Chen Xun Software Studio R & D Manager
This article is the third article "The scalability of the cluster and its distributed architecture". It mainly introduces the hierarchical model of the cluster's hardware and software structure, the main classification methods and the four major elements that determine the cluster design: HA, SSI, job management and communication. The author aims to construct a cluster abstract model through several different entry points, enabling readers to analyze and design clusters in reality.
Several questions about the primary consideration of cluster design
The foregoing is a classification method for several types of mainstreams in clusters. But when you consider what system makes your cluster, let it have any function, it is not so important when you can meet what needs. Before using or constructing a cluster, first analyze the following major problems, these issues are not independent, but the integrated factors that are mutually influenced.
Availability support
That is, we usually say HA (High Availability). The cluster provides a high availability of cost effectiveness through redundant processors, memories, disks, I / O devices, networks, and operating system images. In order to dig the potential of these excess resources, it is necessary to use some techniques to smoothing availability.

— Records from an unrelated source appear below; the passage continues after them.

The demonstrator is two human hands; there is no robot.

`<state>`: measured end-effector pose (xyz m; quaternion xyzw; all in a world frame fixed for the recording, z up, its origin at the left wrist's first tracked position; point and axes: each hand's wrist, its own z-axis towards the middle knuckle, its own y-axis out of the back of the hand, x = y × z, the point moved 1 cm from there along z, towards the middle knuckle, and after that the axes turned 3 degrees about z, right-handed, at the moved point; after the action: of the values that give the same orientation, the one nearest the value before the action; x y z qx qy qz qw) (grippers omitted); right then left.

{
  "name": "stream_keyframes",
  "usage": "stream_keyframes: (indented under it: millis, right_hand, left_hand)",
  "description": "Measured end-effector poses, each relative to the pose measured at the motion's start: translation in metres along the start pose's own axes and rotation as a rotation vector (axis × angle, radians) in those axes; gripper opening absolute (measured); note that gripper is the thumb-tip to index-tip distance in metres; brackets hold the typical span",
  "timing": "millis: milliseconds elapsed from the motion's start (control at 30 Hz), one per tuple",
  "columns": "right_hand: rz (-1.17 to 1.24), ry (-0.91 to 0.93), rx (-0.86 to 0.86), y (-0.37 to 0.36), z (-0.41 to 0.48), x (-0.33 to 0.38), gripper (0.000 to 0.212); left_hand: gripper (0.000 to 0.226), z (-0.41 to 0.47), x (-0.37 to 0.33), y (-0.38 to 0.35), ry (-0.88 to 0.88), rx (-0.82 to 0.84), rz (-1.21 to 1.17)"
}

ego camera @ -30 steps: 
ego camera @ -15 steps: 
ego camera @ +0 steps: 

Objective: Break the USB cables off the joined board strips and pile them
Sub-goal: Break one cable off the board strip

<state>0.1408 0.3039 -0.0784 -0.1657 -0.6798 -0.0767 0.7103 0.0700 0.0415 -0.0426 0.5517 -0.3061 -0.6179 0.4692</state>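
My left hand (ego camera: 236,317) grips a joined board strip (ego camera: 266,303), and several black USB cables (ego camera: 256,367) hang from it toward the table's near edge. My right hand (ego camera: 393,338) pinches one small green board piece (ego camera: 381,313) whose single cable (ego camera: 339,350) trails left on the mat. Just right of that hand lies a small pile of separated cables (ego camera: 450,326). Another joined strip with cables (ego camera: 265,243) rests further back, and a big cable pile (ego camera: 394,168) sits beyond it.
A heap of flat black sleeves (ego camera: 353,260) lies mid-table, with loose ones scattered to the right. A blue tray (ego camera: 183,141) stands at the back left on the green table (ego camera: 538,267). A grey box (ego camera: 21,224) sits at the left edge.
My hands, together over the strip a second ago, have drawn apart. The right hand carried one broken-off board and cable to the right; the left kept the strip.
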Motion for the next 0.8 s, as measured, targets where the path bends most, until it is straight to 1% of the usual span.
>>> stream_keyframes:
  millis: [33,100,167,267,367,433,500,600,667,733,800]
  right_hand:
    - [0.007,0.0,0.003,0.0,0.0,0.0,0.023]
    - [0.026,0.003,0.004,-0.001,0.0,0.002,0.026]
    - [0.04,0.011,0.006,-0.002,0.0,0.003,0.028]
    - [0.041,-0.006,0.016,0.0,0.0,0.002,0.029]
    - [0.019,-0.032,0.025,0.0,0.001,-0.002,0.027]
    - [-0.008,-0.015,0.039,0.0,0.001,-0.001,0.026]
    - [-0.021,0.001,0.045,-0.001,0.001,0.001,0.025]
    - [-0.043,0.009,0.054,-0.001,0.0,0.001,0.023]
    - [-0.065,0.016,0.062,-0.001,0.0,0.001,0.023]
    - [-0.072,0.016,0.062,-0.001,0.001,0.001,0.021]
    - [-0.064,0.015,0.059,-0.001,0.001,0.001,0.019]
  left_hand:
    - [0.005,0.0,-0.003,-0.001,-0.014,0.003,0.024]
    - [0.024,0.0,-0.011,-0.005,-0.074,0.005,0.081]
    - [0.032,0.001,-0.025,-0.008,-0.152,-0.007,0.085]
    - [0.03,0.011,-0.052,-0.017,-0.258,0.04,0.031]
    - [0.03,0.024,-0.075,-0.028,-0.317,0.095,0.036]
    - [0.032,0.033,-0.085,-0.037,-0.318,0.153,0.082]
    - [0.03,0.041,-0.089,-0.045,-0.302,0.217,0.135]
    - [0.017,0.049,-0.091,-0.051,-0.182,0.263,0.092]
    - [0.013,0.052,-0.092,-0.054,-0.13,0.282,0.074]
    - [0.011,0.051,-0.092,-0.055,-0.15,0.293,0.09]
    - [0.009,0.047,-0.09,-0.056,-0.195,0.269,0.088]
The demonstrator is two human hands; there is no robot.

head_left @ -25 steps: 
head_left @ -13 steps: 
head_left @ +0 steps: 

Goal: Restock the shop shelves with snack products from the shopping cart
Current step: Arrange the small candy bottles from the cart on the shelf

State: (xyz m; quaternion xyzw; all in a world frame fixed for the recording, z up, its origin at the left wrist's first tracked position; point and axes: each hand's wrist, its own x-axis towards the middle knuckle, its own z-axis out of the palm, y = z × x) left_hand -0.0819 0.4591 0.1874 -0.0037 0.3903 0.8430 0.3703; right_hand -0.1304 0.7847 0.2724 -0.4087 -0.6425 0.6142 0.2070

From a key transaction / task-calculated perspective, such as a commercial server or an important data server, a cluster is a set of independent server configurations that can be managed as a single system, which can share namespaces and design to tolerate tandem. User transparently accessible computing resources, its focus is not performance but high availability.
There are different practices for HA in different applications. In OLTP (Online Transaction), you usually use online hot backups to solve fault tolerance problems. This is a reflection of redundancy, conceptually, very simple: When the hardware and hardware in the main system is invalid, the important application and the task being processed can be transferred to the "slave" server, which avoids the failure and guarantee the server. Overality availability. The process is also called Failover, although it will temporarily reduce the performance of the server, but fully guarantees the normal task. This redundancy technology is different from the component-level redundancy technology that completely covers the error component. It uses a clustered system-level redundancy, and component-level redundancy is often used in hardware for hardware in order to ensure continuous service. .

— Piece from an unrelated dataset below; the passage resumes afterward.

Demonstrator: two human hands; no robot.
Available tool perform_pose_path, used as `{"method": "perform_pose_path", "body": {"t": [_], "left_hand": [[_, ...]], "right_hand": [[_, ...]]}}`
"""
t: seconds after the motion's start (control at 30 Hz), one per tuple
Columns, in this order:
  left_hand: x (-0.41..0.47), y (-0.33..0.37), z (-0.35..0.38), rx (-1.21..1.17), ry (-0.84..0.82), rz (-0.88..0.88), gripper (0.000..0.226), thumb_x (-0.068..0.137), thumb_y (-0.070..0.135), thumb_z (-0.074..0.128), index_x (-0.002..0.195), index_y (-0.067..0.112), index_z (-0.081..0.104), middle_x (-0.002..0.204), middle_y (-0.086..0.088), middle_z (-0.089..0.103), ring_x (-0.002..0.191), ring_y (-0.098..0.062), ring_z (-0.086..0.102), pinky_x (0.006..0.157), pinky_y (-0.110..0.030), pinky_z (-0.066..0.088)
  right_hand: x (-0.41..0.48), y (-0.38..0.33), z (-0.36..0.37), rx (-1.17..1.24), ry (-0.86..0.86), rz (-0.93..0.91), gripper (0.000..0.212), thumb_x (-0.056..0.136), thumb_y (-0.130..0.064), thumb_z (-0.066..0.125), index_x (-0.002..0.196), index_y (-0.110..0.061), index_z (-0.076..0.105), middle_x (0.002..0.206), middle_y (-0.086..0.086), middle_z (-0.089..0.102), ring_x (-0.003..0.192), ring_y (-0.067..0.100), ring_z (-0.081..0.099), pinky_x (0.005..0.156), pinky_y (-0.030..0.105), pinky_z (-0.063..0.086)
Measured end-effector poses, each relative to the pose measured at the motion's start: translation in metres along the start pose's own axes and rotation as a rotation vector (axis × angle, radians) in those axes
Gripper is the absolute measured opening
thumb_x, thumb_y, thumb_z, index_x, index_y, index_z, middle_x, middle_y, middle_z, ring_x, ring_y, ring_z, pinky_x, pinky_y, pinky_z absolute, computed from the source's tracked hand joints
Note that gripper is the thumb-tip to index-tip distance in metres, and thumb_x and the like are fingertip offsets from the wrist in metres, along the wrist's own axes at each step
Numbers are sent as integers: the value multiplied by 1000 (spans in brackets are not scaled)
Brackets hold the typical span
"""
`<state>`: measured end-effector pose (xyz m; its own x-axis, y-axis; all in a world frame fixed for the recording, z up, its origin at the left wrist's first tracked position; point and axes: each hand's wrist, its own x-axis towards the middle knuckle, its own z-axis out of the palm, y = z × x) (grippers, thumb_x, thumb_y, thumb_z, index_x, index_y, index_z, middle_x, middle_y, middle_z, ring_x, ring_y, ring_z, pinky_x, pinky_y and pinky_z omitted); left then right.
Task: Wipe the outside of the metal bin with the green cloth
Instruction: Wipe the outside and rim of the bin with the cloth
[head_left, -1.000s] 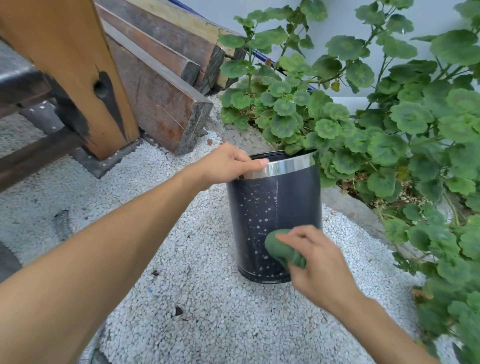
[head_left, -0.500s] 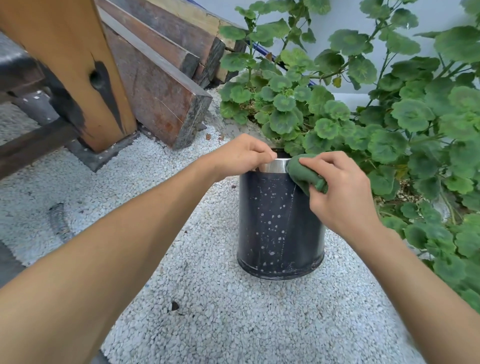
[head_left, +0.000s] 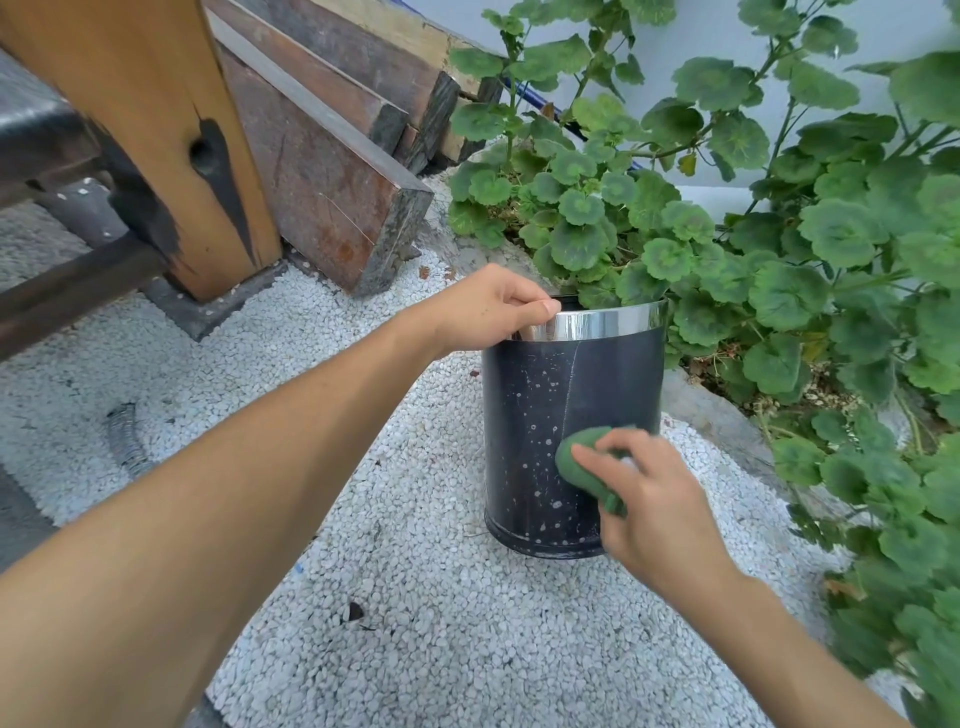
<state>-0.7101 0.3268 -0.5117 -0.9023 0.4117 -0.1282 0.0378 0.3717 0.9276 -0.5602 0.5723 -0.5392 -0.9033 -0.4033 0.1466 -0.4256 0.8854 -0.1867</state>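
L to R: wooden post (head_left: 156, 130) and stacked timber beams (head_left: 332, 171) sit at the far-left edge of the gravel ground (head_left: 415, 623), well apart from the work. Left hand (head_left: 483, 309) is clamped on the chrome rim (head_left: 602, 325) of the metal bin (head_left: 524, 415), thumb on the outside and fingers curled over the lip, same grip as half a sec ago, so the bin stays braced and upright. The bin stands on the gravel near its far-right edge, just beside the raised bed w/ the leafy plant (head_left: 779, 249), leaves overhanging the rim's back side. What changed: right hand (head_left: 654, 504) w/ the green cloth (head_left: 582, 460) was up at the rim half a sec ago, now it's down at the lower third of the wall, approx the height it held a sec ago, so that reads as one full up-down stroke. Right hand is closed round the bunched cloth, fingers pressing it flat to the dark wall; it's motion-blurred, prob still mid-swipe. Meaning for the task: the strip right of the faint vertical line looks cleaner and duller, while the left-front part still carries pale spots and specks. Judgement: partway done; the spotted front-left area and the hidden back side remain, and the bin prob needs turning.
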Motion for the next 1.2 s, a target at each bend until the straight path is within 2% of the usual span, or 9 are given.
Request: {"method": "perform_pose_path", "body": {"t": [0.1, 0.2, 0.3, 0.43, 0.6, 0.7, 0.9, 1.07, 1.2], "left_hand": [[1, 2, -1, 25, -23, 22, 29, 101, 37, 62, 85, 19, 78, 71, 33, 68, 68, 17, 60, 79, -21, 44], [1, 3, -1, 72, -23, 28, 48, 101, 43, 61, 78, 1, 64, 57, 18, 49, 51, 2, 45, 59, -13, 38], [-1, 6, 0, 143, -32, 49, 55, 101, 47, 59, 69, 2, 50, 52, 13, 32, 47, -5, 31, 45, -13, 28], [1, 12, 0, 219, -35, 39, 49, 101, 47, 59, 73, 7, 68, 50, 22, 56, 50, 5, 48, 58, -15, 42], [1, 27, 7, 210, -103, 48, 54, 99, 45, 63, 63, 7, 50, 51, 8, 27, 44, -9, 28, 42, -13, 26], [5, 40, 15, 275, -173, 52, 54, 98, 46, 64, 60, 13, 45, 60, -3, 24, 52, -17, 24, 45, -17, 28], [13, 53, 28, 334, -168, 57, 56, 96, 50, 64, 56, 17, 41, 59, 1, 26, 55, -17, 26, 46, -24, 23], [19, 57, 36, 293, -161, 35, 55, 97, 33, 65, 52, 20, 35, 58, 1, 24, 57, -19, 24, 52, -26, 23], [19, 56, 36, 279, -148, 43, 57, 99, 42, 64, 57, 16, 35, 58, 1, 23, 54, -18, 23, 48, -25, 22]], "right_hand": [[-30, -5, 14, -2, -111, 24, 66, 52, 4, 84, 115, -15, 74, 106, 6, 64, 90, 24, 60, 66, 39, 60], [-55, -8, 27, 3, -194, 19, 67, 48, 2, 82, 113, -15, 75, 103, 3, 63, 87, 22, 61, 65, 35, 59], [-68, -7, 32, 1, -219, 28, 66, 45, 2, 79, 109, -15, 77, 102, 1, 63, 86, 23, 62, 64, 31, 58], [-63, -7, 23, 48, -220, 60, 65, 47, 3, 77, 109, -17, 77, 103, -2, 63, 86, 22, 65, 59, 33, 60], [-35, -3, -13, 150, -64, 40, 59, 61, 1, 84, 117, -15, 72, 111, -4, 61, 93, 14, 60, 75, 27, 57], [-10, 1, -35, 137, 121, 14, 56, 64, 3, 81, 117, -12, 73, 113, 4, 63, 98, 17, 60, 84, 21, 50], [31, 12, -62, 28, 425, -11, 45, 70, 5, 75, 113, -7, 75, 110, 12, 66, 96, 30, 63, 82, 42, 52], [42, 11, -56, 53, 468, 26, 45, 70, 5, 72, 113, -8, 75, 109, 13, 66, 95, 34, 62, 84, 44, 51], [40, 14, -47, 39, 442, 18, 49, 67, 7, 74, 114, -10, 75, 109, 12, 65, 91, 34, 60, 81, 40, 49]]}}
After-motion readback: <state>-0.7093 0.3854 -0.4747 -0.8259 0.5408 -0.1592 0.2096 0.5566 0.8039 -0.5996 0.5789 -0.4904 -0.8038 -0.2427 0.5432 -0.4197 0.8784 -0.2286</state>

The difficulty of system-level fault tolerance is migrated from the process and transaction. To ensure that online transactions can be fault tolerant, and at this level of the online transaction, there is a need to process or transaction migration. In the database layer, the OS layer, or the middleware layer, there are different vendor targeted products. Only I know the Oracle database products, IBM operating systems and middleware products or other third-party components have different degrees of implementation of HA.
When designing robust, high availability, the following three items should be considered at the same time: reliability, availability, and maintenanceability (referred to as RAS). Among them, the availability standard is most interesting, which combines two concepts of reliability and maintainability:
Reliability: Measuring how long is a system that is unable to work. Availability: A system can be a percentage of time used by the user, that is, the percentage of normal running time. Maintainability: It means that the system is easy to maintain, including hardware and software maintenance, maintenance and upgrade.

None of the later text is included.